- [Problem details] Count every line in the data that contains the word "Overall", then report that number alone.

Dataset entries

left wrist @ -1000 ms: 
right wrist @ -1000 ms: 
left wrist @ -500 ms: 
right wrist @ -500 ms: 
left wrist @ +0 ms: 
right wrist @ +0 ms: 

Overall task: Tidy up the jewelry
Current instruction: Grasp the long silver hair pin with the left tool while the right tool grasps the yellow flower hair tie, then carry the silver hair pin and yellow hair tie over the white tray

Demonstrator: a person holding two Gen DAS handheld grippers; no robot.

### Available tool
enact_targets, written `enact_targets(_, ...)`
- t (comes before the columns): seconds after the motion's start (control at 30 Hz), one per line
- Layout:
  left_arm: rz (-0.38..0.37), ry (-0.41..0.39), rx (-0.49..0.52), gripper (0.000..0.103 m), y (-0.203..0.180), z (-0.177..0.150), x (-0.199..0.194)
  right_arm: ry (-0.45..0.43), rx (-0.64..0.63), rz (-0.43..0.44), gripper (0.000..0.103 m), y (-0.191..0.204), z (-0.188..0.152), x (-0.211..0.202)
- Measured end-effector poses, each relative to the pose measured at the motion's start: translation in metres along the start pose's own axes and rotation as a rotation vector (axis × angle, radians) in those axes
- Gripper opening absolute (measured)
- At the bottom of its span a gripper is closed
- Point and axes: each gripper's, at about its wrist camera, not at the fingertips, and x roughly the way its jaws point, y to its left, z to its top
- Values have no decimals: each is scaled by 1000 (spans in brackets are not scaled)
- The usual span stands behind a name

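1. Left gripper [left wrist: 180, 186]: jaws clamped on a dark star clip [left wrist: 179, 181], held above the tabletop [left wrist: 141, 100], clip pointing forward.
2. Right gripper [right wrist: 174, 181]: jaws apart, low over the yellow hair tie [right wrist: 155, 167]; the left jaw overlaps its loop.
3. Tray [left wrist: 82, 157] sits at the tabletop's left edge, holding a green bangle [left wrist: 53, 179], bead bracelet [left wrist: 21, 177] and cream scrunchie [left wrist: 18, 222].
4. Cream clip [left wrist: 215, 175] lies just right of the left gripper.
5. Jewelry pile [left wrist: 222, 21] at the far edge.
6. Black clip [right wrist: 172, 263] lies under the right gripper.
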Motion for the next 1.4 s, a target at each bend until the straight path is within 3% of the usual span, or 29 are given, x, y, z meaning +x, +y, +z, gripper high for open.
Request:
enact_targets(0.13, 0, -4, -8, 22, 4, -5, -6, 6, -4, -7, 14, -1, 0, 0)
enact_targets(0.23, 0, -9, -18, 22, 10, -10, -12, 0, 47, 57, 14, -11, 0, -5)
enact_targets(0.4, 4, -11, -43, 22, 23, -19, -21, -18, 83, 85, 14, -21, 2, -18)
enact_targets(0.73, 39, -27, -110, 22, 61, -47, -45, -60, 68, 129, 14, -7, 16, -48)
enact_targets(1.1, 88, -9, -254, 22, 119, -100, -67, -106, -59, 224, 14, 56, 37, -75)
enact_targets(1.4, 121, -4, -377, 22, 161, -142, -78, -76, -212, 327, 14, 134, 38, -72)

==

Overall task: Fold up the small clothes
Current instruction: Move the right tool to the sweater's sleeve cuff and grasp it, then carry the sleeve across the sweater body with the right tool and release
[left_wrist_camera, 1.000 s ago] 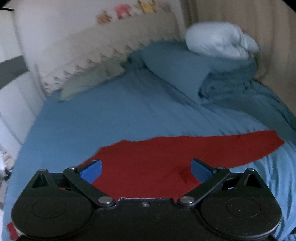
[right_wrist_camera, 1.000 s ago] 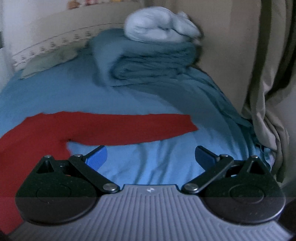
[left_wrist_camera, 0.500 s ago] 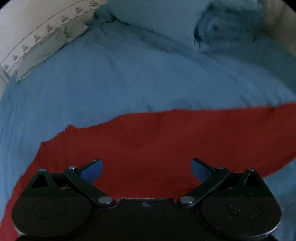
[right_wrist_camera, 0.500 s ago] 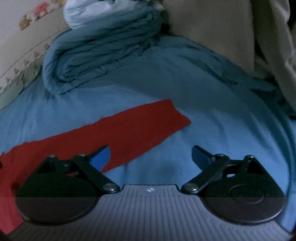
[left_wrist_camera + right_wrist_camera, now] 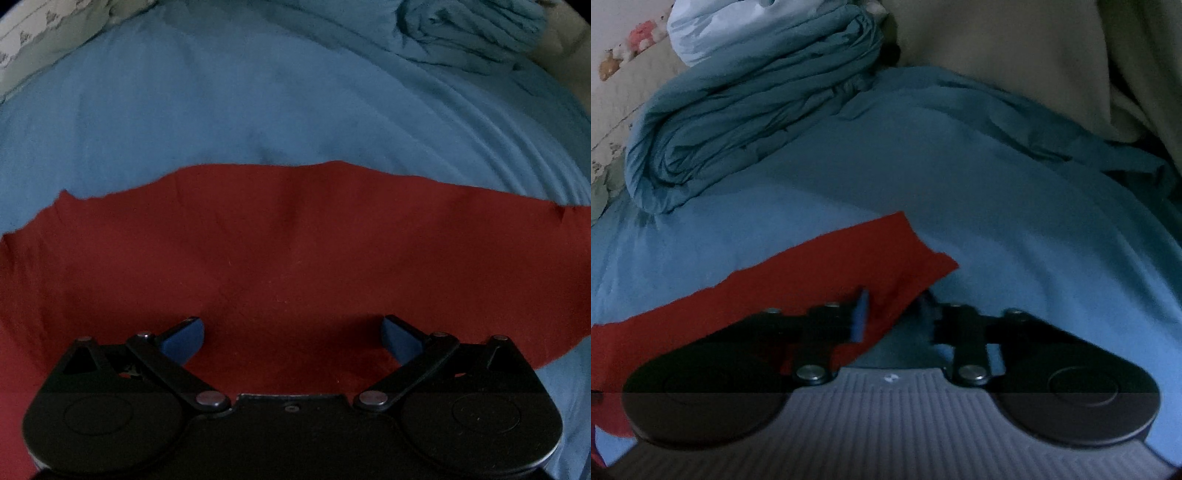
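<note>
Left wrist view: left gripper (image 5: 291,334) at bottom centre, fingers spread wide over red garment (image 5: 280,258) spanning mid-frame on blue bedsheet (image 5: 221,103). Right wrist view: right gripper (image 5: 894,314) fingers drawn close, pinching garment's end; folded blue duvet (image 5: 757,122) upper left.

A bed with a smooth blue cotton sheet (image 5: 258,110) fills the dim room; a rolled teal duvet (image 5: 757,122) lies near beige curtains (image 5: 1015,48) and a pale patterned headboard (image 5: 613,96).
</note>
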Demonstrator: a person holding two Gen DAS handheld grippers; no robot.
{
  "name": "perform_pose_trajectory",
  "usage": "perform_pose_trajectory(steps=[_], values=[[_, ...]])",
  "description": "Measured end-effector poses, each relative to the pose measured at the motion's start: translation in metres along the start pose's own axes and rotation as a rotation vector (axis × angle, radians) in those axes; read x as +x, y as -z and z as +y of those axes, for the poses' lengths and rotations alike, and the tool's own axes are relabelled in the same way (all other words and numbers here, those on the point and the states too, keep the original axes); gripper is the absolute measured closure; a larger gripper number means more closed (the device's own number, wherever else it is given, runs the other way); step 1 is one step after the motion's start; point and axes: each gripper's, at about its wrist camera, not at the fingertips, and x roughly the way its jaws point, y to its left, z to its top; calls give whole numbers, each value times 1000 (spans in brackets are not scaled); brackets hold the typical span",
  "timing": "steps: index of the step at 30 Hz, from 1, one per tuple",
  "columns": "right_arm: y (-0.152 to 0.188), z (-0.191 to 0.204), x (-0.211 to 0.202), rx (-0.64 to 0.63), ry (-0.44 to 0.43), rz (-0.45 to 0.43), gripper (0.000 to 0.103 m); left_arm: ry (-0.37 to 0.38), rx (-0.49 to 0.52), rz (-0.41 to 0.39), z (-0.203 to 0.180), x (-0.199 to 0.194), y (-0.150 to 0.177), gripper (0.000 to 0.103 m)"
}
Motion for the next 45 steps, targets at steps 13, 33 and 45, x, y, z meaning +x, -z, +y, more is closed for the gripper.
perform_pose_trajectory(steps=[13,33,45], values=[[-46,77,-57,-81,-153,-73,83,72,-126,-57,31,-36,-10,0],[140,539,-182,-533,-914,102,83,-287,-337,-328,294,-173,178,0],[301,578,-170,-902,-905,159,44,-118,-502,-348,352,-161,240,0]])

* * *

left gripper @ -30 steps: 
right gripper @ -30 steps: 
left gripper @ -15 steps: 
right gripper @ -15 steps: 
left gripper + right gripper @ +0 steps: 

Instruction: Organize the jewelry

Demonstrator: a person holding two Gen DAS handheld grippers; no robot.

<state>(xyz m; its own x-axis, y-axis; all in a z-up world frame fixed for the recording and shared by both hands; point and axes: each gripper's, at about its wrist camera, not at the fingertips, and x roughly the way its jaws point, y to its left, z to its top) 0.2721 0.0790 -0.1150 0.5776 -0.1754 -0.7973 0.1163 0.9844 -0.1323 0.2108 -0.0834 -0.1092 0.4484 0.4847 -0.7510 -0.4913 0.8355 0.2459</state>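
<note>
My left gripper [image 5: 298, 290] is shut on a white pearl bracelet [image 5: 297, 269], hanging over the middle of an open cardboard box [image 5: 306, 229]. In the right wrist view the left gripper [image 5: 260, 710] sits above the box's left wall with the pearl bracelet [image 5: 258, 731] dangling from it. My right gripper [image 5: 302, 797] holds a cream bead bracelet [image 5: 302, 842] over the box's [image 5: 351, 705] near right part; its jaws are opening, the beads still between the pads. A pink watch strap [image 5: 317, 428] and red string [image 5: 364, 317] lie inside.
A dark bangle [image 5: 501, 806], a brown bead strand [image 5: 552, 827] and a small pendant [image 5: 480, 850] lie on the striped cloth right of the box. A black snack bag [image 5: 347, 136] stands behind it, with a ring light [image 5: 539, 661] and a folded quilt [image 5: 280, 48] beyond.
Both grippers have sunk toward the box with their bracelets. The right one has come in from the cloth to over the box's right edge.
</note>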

- [Result of this task] 2